J.B. shrugged. “I figure that’s what most of the headache is from. I think I know you well enough to tell when something is bothering you.” I turned back around, and J.B. resumed his massage, to my undying gratitude. “So what happened last night? On your date? With David?” he said with more than a little sarcasm in his voice.
″He didn’t kiss me back,” I told him reluctantly.
Ah.” His fingers tightened on my shoulders for a second. “You kissed him.”
″Just a little good-night kiss. But then he pulled away and said, ‘Ah,’ just like you just did. What’s that mean?”
″I have no idea.”
″Well, what did you mean when you said it?” I urged. At the moment I had the potential for insight into a man’s head, and there was no way I was stopping until I got some answers. “Ah.” But J.B. didn’t answer for a moment. “You still there? What did you mean?”

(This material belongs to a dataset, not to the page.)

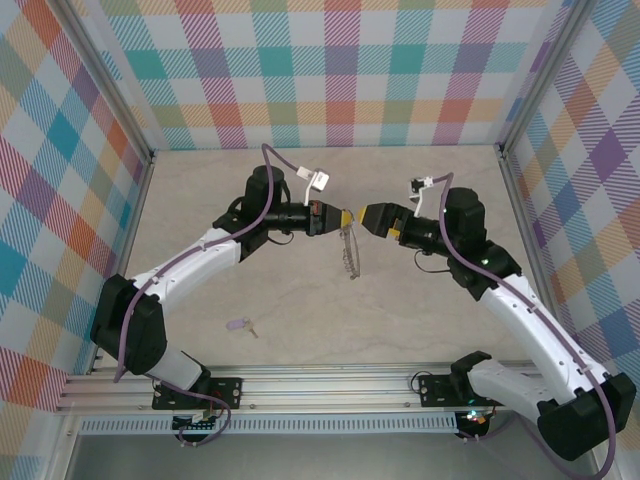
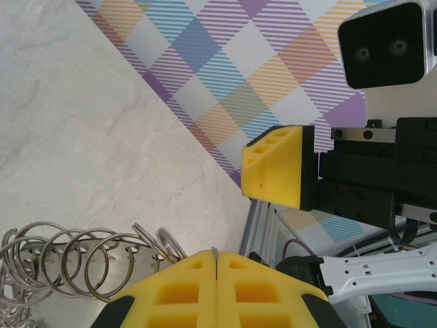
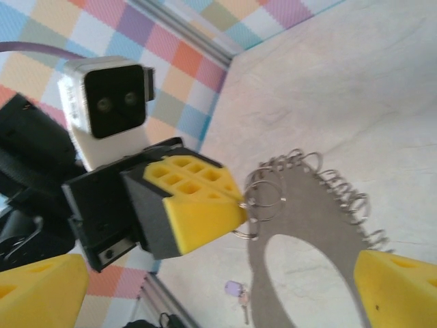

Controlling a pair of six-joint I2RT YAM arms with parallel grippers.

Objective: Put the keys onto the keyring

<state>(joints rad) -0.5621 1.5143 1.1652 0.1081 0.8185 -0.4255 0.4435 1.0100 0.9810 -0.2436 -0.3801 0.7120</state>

″Truth? I didn’t like hearing that you kissed him.”
I turned around again, my mouth open with surprise. “What?”
″Just being honest.”
″Yes, but why?”
″You don’t want me to be honest? You’d rather I lie and say I’m jumping for joy at the thought of you doing this? I don’t want to see you get hurt again, as much as I enjoy teasing you about it.”
″Oh.” I didn’t know if relief or regret was the stronger emotion running rampant through me right then. “So that’s all.”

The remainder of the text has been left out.